(What you will do): Your answer is to be every line of the material that includes the string "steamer".

(Given records):
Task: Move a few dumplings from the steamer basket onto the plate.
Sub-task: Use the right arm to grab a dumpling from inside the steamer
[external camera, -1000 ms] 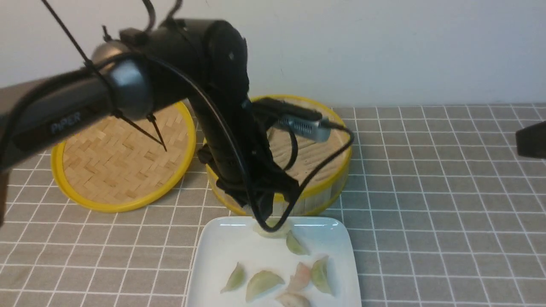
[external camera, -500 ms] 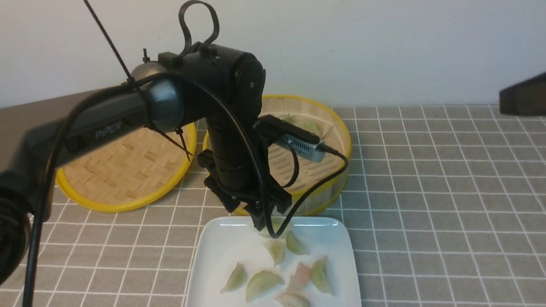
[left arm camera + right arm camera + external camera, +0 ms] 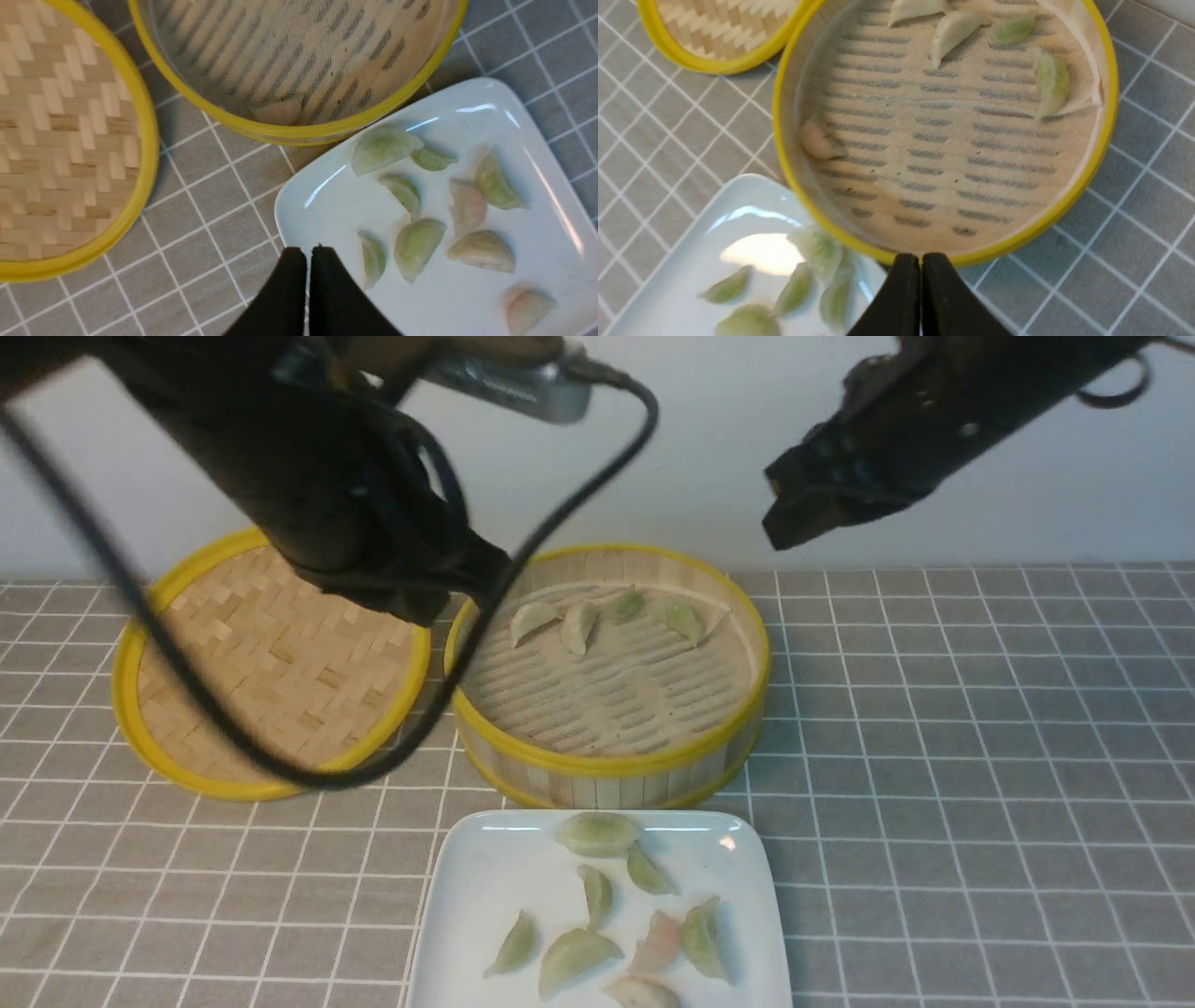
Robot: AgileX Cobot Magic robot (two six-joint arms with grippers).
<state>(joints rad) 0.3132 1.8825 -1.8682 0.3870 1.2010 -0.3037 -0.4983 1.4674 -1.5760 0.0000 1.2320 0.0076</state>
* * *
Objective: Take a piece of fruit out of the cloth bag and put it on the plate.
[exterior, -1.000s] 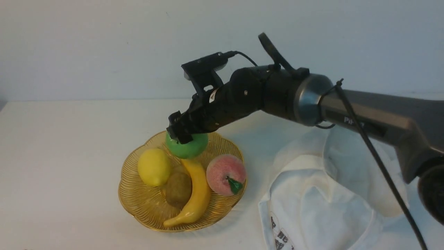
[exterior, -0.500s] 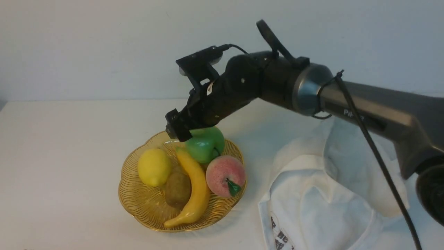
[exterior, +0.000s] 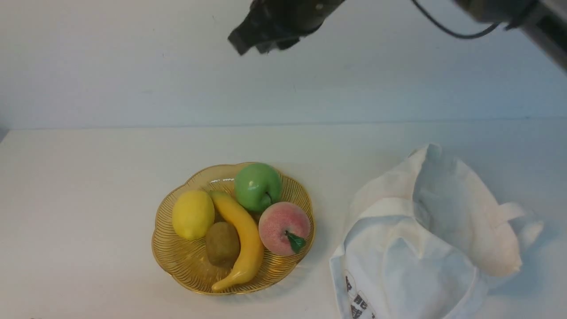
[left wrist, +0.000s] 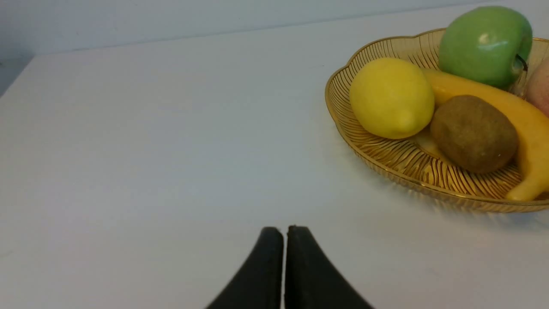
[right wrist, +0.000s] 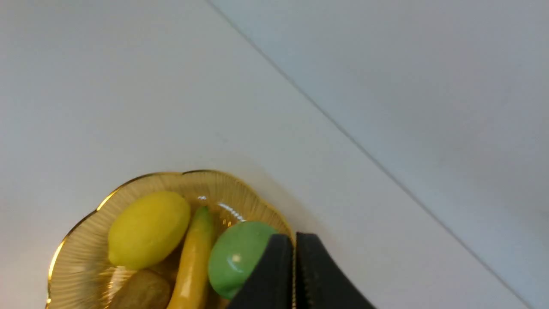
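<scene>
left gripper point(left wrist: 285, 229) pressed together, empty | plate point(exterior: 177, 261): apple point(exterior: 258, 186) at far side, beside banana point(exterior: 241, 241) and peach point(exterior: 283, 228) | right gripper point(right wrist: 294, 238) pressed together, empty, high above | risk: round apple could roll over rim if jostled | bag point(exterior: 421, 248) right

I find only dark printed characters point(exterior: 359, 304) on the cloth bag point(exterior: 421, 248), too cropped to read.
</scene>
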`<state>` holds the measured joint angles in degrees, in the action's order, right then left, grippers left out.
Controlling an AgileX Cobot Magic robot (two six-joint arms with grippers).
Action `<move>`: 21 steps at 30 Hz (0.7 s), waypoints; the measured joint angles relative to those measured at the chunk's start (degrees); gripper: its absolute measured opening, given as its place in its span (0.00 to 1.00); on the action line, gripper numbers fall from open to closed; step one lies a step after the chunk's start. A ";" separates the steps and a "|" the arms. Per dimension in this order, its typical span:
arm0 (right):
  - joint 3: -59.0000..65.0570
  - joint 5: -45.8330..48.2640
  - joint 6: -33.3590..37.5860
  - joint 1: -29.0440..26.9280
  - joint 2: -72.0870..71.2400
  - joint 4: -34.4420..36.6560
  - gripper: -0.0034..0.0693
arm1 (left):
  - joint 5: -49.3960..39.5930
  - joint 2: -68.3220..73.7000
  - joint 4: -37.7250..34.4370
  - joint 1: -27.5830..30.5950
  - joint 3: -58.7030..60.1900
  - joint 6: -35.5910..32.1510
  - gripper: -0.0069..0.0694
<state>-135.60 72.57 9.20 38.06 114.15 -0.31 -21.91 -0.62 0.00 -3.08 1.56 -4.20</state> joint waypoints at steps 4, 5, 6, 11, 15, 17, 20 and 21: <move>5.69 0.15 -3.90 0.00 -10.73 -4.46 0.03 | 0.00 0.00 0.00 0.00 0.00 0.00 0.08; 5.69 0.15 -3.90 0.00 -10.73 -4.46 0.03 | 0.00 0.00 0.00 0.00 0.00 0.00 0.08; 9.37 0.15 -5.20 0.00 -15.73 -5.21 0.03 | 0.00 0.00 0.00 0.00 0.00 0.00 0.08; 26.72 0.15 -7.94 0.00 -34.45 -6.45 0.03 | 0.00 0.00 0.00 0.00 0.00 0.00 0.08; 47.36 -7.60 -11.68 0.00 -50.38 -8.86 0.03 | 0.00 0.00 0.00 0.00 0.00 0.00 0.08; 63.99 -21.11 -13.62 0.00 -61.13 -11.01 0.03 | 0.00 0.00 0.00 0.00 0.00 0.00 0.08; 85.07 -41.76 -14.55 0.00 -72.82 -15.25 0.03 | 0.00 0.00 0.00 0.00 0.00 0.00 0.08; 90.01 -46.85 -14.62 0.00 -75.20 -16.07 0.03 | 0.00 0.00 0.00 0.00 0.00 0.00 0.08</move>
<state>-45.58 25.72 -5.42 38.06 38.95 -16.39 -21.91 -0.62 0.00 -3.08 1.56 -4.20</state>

(Task solution):
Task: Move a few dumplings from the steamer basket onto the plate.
Sub-task: Use the right arm to grab a dumpling from inside the steamer

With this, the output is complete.